Task item »
Please return every line from the entries that has the string "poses" in it.

Record set »
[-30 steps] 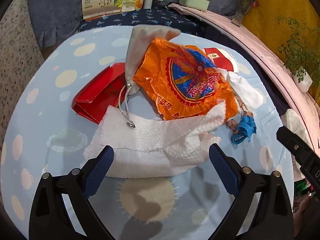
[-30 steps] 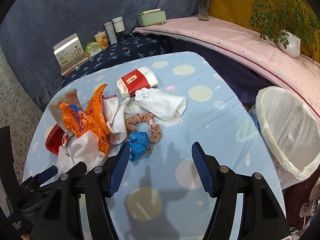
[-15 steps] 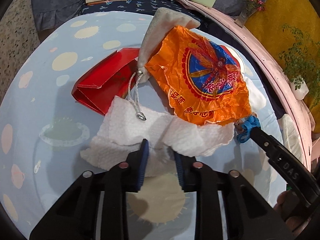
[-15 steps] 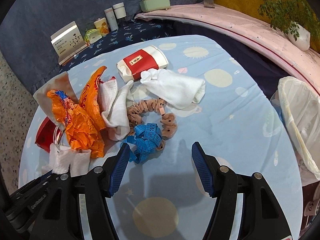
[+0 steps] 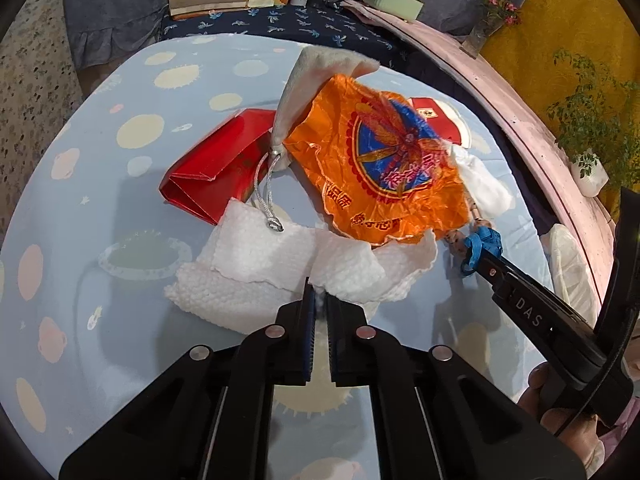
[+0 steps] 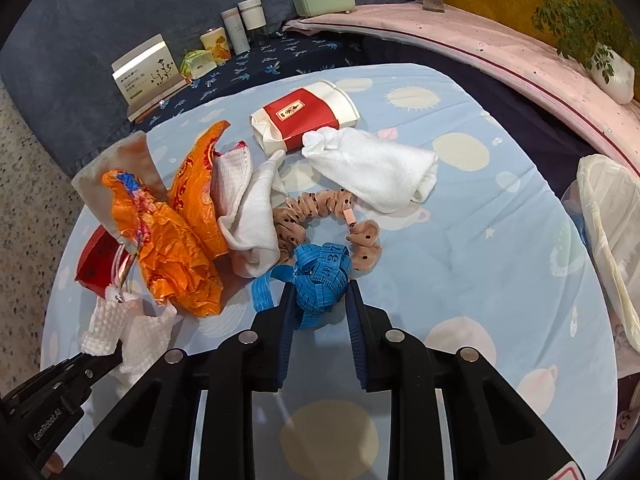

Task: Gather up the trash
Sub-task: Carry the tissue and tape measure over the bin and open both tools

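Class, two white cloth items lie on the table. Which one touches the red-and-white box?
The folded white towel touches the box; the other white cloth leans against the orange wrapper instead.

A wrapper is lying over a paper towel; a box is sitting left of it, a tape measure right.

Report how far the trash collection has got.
Done: nothing visibly in the lined bin yet. In hand: the left gripper has just closed on the white paper towel, and the right gripper has just closed on the blue tape measure; both still lie on the table. Left: orange wrapper, red carton, red-and-white box.
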### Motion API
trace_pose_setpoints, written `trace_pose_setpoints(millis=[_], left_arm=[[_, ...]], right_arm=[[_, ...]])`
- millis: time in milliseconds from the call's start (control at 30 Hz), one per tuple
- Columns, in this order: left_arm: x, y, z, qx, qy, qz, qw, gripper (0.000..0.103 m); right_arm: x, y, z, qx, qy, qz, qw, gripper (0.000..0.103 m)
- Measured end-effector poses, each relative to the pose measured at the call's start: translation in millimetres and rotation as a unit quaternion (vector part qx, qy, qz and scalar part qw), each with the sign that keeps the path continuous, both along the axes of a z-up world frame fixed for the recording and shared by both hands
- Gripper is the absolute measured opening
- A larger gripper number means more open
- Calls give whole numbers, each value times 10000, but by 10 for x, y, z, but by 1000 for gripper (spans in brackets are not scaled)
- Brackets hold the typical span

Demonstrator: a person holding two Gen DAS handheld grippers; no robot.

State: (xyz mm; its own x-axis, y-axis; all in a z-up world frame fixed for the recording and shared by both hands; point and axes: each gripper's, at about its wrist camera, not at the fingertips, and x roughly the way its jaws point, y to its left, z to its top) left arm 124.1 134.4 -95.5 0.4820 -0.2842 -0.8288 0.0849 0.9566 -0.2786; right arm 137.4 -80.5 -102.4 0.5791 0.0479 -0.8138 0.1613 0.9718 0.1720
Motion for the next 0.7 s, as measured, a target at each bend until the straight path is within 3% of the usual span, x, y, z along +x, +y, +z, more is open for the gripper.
trace_pose_setpoints(millis=[367,700], left_arm=[[-167,-256,327,2,-331,-298,9990,3],[-271,-881,618,-26,-654,-839,9943,3]], right_arm=[[-291,-239,394,66,-446,-190,9988,22],[-601,-710,709,33,-800,-575,9951,22]])
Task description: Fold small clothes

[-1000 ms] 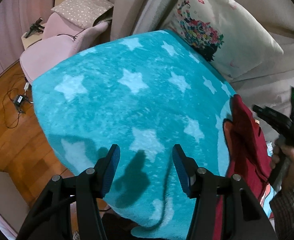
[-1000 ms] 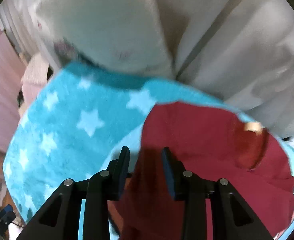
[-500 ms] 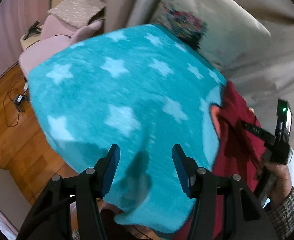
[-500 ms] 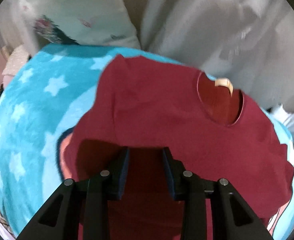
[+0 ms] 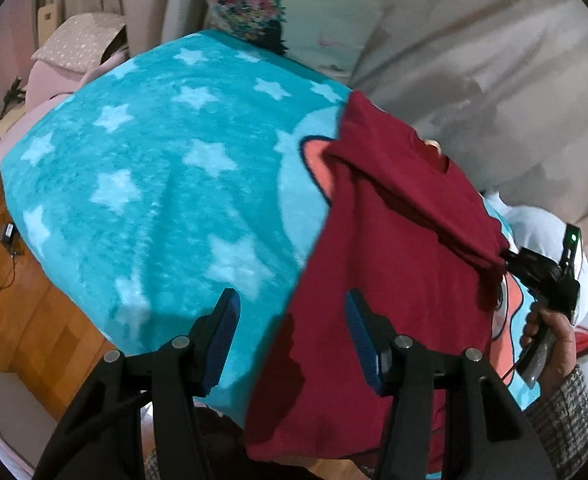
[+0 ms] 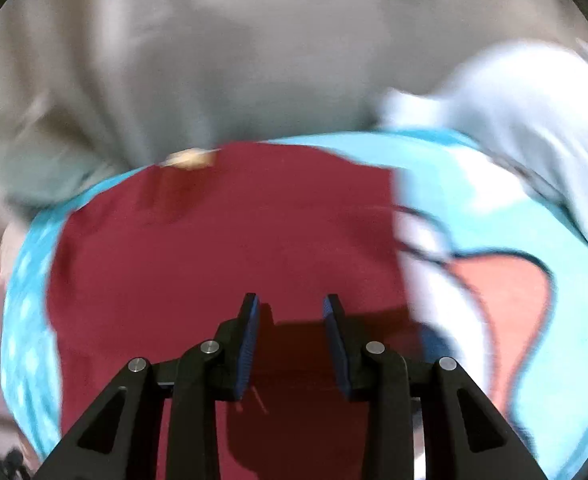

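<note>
A dark red T-shirt (image 5: pixel 394 264) lies on a turquoise star blanket (image 5: pixel 154 176), with one fold of cloth raised along its far right side. It also shows in the right wrist view (image 6: pixel 222 256), spread flat with its neck label at the far edge. My left gripper (image 5: pixel 290 336) is open and empty above the shirt's left edge. My right gripper (image 6: pixel 290 332) is open just above the shirt's near part. In the left wrist view the right gripper (image 5: pixel 542 276) sits by the raised fold, and contact is unclear.
A flowered white pillow (image 5: pixel 294 12) and grey sofa cushions (image 5: pixel 494 60) stand behind the blanket. A pale blue garment (image 6: pixel 514 92) lies at the far right. A pink chair (image 5: pixel 46 80) and wooden floor (image 5: pixel 22 304) with cables are to the left.
Both grippers have moved right over the red shirt. The left view swung from bare blanket to the shirt. The shirt now lies more spread out, and the right view is blurred by motion.
</note>
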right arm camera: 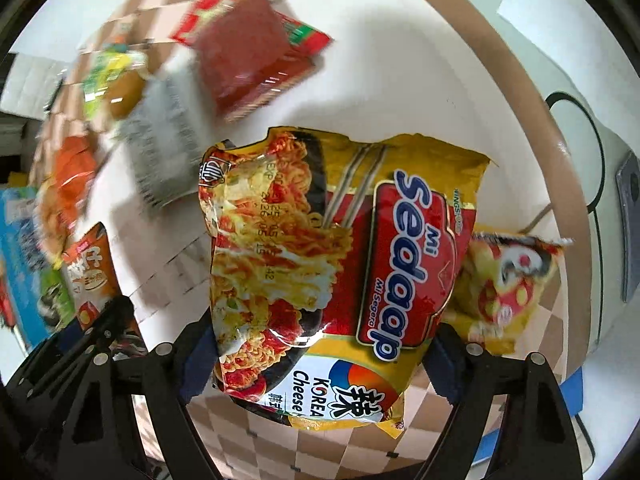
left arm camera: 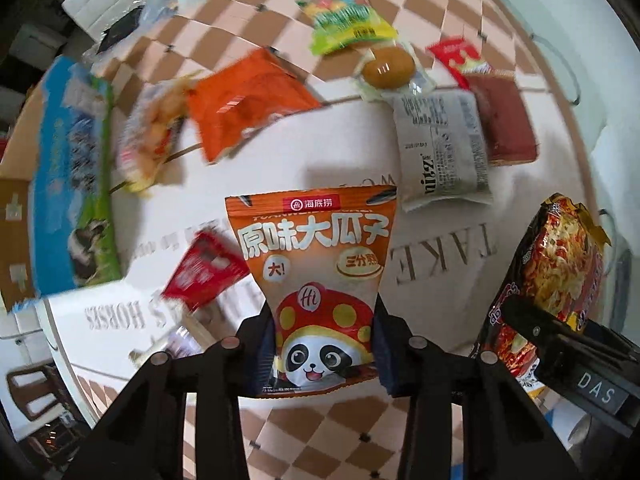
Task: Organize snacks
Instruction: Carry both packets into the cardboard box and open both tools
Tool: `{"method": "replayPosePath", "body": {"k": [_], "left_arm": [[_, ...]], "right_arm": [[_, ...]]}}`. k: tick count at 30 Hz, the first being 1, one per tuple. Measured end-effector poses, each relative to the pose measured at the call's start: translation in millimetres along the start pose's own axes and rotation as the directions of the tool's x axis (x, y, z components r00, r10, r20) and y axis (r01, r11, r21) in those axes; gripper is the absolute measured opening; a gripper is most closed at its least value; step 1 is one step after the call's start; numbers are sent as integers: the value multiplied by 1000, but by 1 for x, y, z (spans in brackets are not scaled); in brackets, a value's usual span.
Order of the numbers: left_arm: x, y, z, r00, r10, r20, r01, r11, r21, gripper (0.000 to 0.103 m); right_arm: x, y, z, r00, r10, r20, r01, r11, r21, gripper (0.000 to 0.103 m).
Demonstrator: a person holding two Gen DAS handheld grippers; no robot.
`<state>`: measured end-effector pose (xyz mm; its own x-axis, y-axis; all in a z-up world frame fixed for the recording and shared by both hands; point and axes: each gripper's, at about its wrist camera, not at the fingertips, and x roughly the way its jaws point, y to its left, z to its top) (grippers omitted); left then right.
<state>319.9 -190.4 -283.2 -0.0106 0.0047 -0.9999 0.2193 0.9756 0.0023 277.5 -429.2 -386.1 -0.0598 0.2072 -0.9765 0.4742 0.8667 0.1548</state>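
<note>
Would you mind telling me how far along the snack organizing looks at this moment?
Nothing looks sorted yet. In hand: the left gripper is shut on the sunflower seed packet, and the right gripper is shut on the Mi Sedaap noodle pack. Left: loose snacks like the orange packet and white sachet.

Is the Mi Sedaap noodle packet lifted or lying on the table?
Lifted: the right gripper is shut on the Mi Sedaap noodle packet, which the left wrist view shows raised above the table.
</note>
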Motion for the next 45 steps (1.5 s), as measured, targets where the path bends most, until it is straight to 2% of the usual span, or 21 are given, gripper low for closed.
{"method": "replayPosePath", "body": {"k": [6,7,10,15,20,26,28,33,37,40,45], "left_arm": [[-81,50,-17,992,-63,112,69,996,-56,38],[-74,59,-29,989,-72,132,81,995,-63,38],[-102,100,-38,978,-95,187,114,989,-93,38],[-137,185,-29,965,-88,248,127,981,-144,38],[-141,267,-7,966,-37,255,88,978,-190,38],[-113,360,26,980,-22,198,71,968,-243,38],[-95,386,37,985,-54,163,95,962,-257,38],[-41,434,62,987,-142,73,156,946,-283,38],[-5,452,70,978,-207,5,200,935,-294,38],[19,457,76,970,-240,-42,218,931,-293,38],[47,452,82,959,-267,-95,228,927,-297,38]], "right_arm": [[-56,33,-20,995,68,70,-58,990,-127,88],[-64,43,-26,993,82,81,-69,986,-151,88],[-92,81,-37,986,127,109,-100,969,-227,88],[-120,173,-56,972,203,116,-151,925,-349,88],[-125,285,-66,967,232,103,-168,889,-426,88],[-92,405,-57,974,221,43,-172,855,-489,88],[-82,439,-59,978,206,30,-163,848,-504,88],[-23,512,-50,993,120,-10,-106,837,-537,88],[23,545,-43,999,39,-21,-44,827,-561,88],[43,557,-47,999,8,-33,-25,827,-561,88],[79,571,-35,999,-40,-32,15,824,-566,88]]}}
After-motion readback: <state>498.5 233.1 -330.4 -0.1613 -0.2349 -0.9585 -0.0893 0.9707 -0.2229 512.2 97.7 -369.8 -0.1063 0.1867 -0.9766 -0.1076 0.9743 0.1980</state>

Solution to this exercise »
- Measured end-effector poses, each relative to the pose measured at the call's start: translation in millimetres and rotation as a unit quaternion (vector part qx, qy, qz and scalar part qw), each with the sign that keeps the path continuous, both along the axes of a z-up world frame fixed for the recording and shared by both hands
Tool: `{"method": "replayPosePath", "body": {"k": [_], "left_arm": [[_, ...]], "right_arm": [[_, ...]]}}`. k: tick count at 30 Hz, the first being 1, one per tuple. Measured end-effector poses, each relative to the pose measured at the call's start: translation in millimetres along the start pose's own axes and rotation as the directions of the tool's x axis (x, y, z components r00, r10, r20) and y axis (r01, r11, r21) in those axes; gripper is the absolute measured opening; a gripper is most closed at its least value; step 1 is one step after the call's start; numbers are sent as integers: the value multiplied by 1000, but by 1 for x, y, z (spans in brackets are not scaled); in brackets, a value's usual span.

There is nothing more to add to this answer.